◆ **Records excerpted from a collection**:
========

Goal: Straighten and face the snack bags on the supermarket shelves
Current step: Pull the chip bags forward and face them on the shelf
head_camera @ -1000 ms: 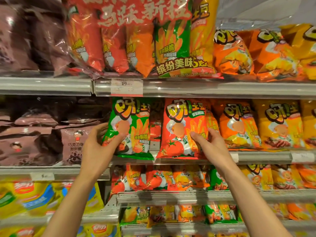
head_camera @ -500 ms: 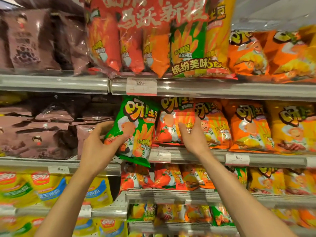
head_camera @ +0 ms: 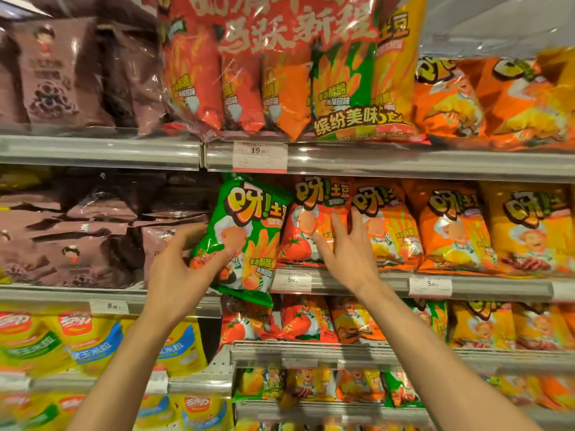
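Top shelf (head_camera: 99, 150): multipack (head_camera: 280, 73) at middle, flat packets (head_camera: 46, 76) to its left, loose bags (head_camera: 497, 101) to its right.
Middle shelf (head_camera: 497, 286): snack bags standing side by side in a row.
Tilted bag (head_camera: 249, 231): leftmost of that row, hanging over the shelf edge, held by left hand (head_camera: 177, 275).
Second bag (head_camera: 311, 225): just right of it, upright, touched by right hand (head_camera: 348, 253).
Price tag (head_camera: 291, 279): on shelf edge, below second bag.
Lower shelves (head_camera: 311, 353): further bags beneath.
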`<action>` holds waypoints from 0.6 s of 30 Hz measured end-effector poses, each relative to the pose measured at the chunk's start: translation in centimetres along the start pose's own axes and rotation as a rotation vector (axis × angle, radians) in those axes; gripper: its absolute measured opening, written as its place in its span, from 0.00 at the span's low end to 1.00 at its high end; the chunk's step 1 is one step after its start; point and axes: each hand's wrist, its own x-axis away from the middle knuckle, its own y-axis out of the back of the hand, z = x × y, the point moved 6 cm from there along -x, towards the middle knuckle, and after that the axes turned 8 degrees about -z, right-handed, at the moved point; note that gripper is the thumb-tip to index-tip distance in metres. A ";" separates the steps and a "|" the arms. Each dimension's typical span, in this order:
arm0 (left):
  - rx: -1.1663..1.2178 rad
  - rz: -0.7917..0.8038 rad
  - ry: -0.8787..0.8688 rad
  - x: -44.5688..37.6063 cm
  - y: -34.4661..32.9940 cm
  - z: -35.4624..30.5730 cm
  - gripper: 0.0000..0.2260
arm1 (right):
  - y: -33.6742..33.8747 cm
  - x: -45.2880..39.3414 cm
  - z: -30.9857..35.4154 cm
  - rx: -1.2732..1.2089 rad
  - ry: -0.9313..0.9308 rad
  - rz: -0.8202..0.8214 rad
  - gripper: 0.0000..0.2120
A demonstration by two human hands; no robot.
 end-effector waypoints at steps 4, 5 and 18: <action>-0.005 0.019 -0.012 0.6 0.5 0.8 0.30 | 1.2 0.8 0.7 0.036 0.053 -0.229 0.24; -0.007 0.016 -0.010 0.8 0.7 1.1 0.31 | 1.3 0.9 0.9 0.032 0.059 -0.239 0.23; 0.131 0.035 0.071 3.3 2.2 2.9 0.22 | 2.6 2.0 -0.7 -0.440 -0.174 -0.023 0.18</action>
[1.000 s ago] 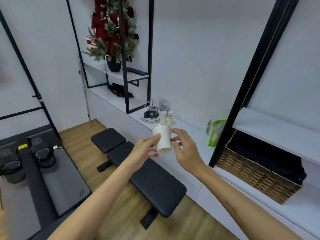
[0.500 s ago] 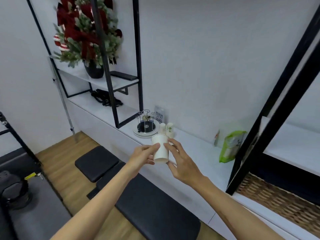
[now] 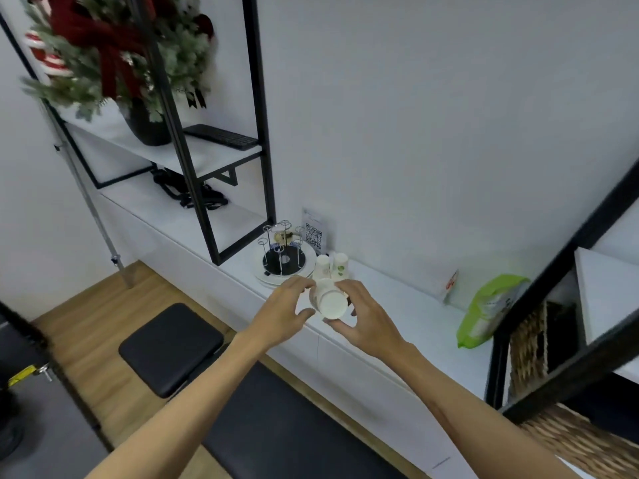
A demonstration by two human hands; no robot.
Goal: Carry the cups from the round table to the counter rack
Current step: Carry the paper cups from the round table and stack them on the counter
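Observation:
A white paper cup [image 3: 330,300] is held between both hands above the front edge of the white counter [image 3: 397,323], tipped so its flat base faces me. My left hand [image 3: 283,311] grips its left side and my right hand [image 3: 363,319] curls round its right side and underside. Just beyond stands the wire cup rack [image 3: 283,257], thin metal prongs on a round black and white base, with no cup on its prongs. Two more white paper cups [image 3: 332,266] stand upside down on the counter right of the rack.
A black padded bench [image 3: 242,409] runs along the counter below my arms. A black metal shelf frame [image 3: 262,133] rises left of the rack. A QR-code sign [image 3: 314,235] leans on the wall. A green bag [image 3: 487,309] and woven basket [image 3: 529,340] sit to the right.
I have come closer to the counter and the rack. The cup has turned from upright to tipped over, base toward me, and both hands have moved forward over the counter edge.

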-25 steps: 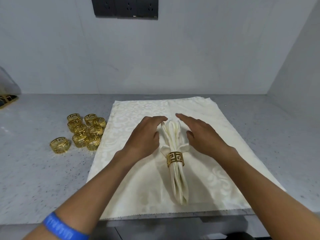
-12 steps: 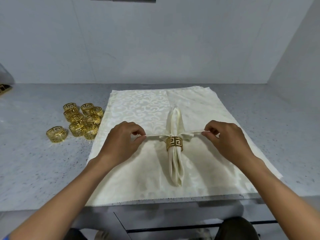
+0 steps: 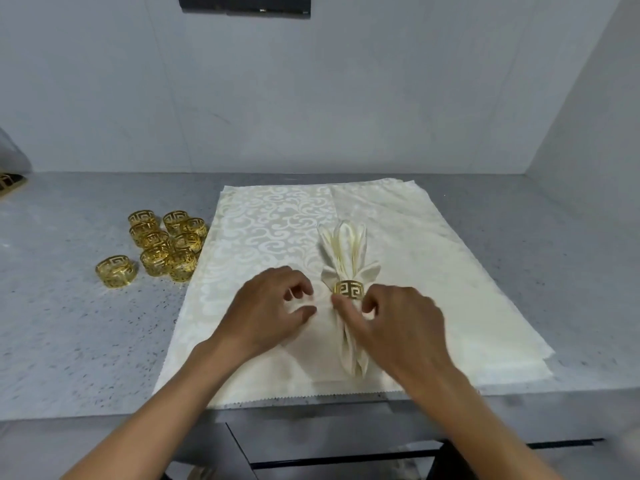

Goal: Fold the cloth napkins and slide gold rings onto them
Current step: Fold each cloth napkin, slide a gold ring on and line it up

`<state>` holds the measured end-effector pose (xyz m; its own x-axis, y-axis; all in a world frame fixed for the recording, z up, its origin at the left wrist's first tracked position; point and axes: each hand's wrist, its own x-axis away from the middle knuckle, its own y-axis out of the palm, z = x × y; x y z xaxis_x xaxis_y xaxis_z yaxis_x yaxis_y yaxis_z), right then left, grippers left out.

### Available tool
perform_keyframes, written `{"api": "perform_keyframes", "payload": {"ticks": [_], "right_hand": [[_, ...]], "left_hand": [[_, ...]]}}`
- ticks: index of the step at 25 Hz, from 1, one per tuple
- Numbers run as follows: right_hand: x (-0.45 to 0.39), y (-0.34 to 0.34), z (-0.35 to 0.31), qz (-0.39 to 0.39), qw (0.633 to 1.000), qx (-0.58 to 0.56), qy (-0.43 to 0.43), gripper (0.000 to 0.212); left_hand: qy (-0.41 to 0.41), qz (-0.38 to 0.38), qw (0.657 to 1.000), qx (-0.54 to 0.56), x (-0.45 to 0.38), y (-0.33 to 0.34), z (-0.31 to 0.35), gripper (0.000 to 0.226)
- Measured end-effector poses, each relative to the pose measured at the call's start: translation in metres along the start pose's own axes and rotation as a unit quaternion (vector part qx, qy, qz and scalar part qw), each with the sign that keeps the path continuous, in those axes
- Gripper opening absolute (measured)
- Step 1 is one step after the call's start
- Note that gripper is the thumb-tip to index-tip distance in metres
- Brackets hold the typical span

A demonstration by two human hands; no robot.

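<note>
- Folded napkin (image 3: 346, 258): cream cloth w/ satin sheen, gathered into a narrow bundle, cinched near mid-length by a gold ring (image 3: 349, 289) w/ cut-out Greek-key pattern.
- Far end fans into upright looped pleats w/ two small side flaps just above the ring; near end tapers to a slim tail.
- Long axis runs near-to-far; fanned end points to the back wall, tail to the counter's front edge.
- Lies at the centre of a stack of flat damask napkins (image 3: 270, 237) on the grey speckled counter (image 3: 69, 323).
- Left hand (image 3: 266, 313): fingers loosely curled, thumb forward, just left of the bundle on the flat cloth; can't tell if it pinches fabric.
- Right hand (image 3: 398, 323): curled fingers at the bundle just below the ring; grip itself blurred, can't tell.
- Spare gold rings (image 3: 166, 244): cluster left of the stack, one lone ring (image 3: 115, 271) apart.
</note>
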<state>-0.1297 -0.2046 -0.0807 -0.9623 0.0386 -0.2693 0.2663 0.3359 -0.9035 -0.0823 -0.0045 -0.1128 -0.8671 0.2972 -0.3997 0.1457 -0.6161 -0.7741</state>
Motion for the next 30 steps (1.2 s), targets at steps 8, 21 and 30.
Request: {"api": "perform_keyframes", "payload": {"ticks": [8, 21, 30], "right_hand": [[-0.012, 0.012, -0.011, -0.033, 0.997, 0.064, 0.031, 0.034], [-0.257, -0.033, 0.176, 0.136, 0.977, 0.136, 0.088, 0.031], [-0.337, 0.034, 0.215, 0.079, 0.971, 0.174, 0.141, 0.027]], "left_hand": [[-0.012, -0.114, 0.993, 0.023, -0.009, 0.018, 0.017, 0.026], [0.001, -0.142, 0.977, -0.158, -0.200, 0.112, -0.016, 0.063], [0.034, -0.093, 0.985, -0.140, -0.195, 0.126, -0.036, 0.068]]}}
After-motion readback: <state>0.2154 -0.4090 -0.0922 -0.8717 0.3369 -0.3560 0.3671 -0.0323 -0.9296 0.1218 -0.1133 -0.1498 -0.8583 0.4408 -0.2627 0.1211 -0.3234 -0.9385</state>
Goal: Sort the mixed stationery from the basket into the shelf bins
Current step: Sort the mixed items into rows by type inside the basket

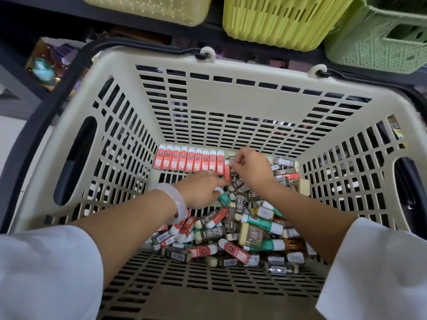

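Head view: early in the sort, with a tidy far-left row of red-sleeved erasers [188, 160] lined up inside the beige slatted plastic basket [231, 107], a loose heap of red, green and brown erasers [233, 232] left near and right. Right hand [250, 168] pinching a red eraser at the row's right end; left hand [201, 189], fingers curled, gripping a green-and-white eraser [223, 197]. Yellow-green shelf bins [282, 19] far above, contents hidden.

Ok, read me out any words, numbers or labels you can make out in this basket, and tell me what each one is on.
"2B": dark eraser sleeve in the middle of the pile.
"2B": dark eraser by the right wall.
"2B": dark eraser lower in the pile.
Red eraser row: print too small to read.
Barcodes: digits unreadable.
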Motion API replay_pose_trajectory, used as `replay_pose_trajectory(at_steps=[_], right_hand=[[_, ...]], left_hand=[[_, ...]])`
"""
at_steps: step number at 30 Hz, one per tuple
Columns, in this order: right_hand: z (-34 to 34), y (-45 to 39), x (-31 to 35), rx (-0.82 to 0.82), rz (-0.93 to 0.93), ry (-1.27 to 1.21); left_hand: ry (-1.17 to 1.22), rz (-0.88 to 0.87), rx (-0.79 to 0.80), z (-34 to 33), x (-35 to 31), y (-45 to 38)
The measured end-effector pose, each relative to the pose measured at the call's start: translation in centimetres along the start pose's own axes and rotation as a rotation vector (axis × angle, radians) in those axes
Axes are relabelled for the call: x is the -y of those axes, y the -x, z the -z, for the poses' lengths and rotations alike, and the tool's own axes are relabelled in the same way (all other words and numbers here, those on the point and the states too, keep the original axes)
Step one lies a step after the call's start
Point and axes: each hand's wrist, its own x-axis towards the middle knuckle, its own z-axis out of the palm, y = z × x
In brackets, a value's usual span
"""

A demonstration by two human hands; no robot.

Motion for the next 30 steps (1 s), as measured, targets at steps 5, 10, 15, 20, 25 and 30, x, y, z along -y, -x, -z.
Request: replay_pose_trajectory(at_steps=[5, 10, 15, 20, 25, 30], right_hand=[[0.6, 0.3, 0.1, 0.104, 0.072, 0.104], [0.3, 1.3, -0.3, 0.089, 0.237, 0.225], [0.6, 1.7, -0.9, 0.081, 0.334, 0.407], [-0.3, 1.9, 0.6, 0.119, 0.261, 0.295], [-0.1, 2.5, 1.3, 0.104, 0.138, 0.214], [-0.5, 3.3, 2.0, 0.032, 0.077, 0.232]], left_hand=[[-0.080, -0.029, -0.008, -0.1, -0.3, -0.2], [0.001, -0.019, -0.091, 0.6, -0.3, 0.1], [-0.218, -0.004, -0.173, 1.9, 0.0, 0.8], [-0.190, 0.078, 0.125, 3.1, 1.6, 1.7], [-0.208, 0.200, 0.334, 3.4, 3.2, 2.8], [-0.333, 0.239, 0.254, 2.4, 3.9, 2.8]])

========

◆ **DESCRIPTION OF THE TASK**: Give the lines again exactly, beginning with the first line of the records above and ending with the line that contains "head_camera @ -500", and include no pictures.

◆ **RESULT OF THE TASK**:
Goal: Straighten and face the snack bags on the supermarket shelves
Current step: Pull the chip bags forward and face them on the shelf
head_camera @ -1000 ms: 
head_camera @ -500 ms: 

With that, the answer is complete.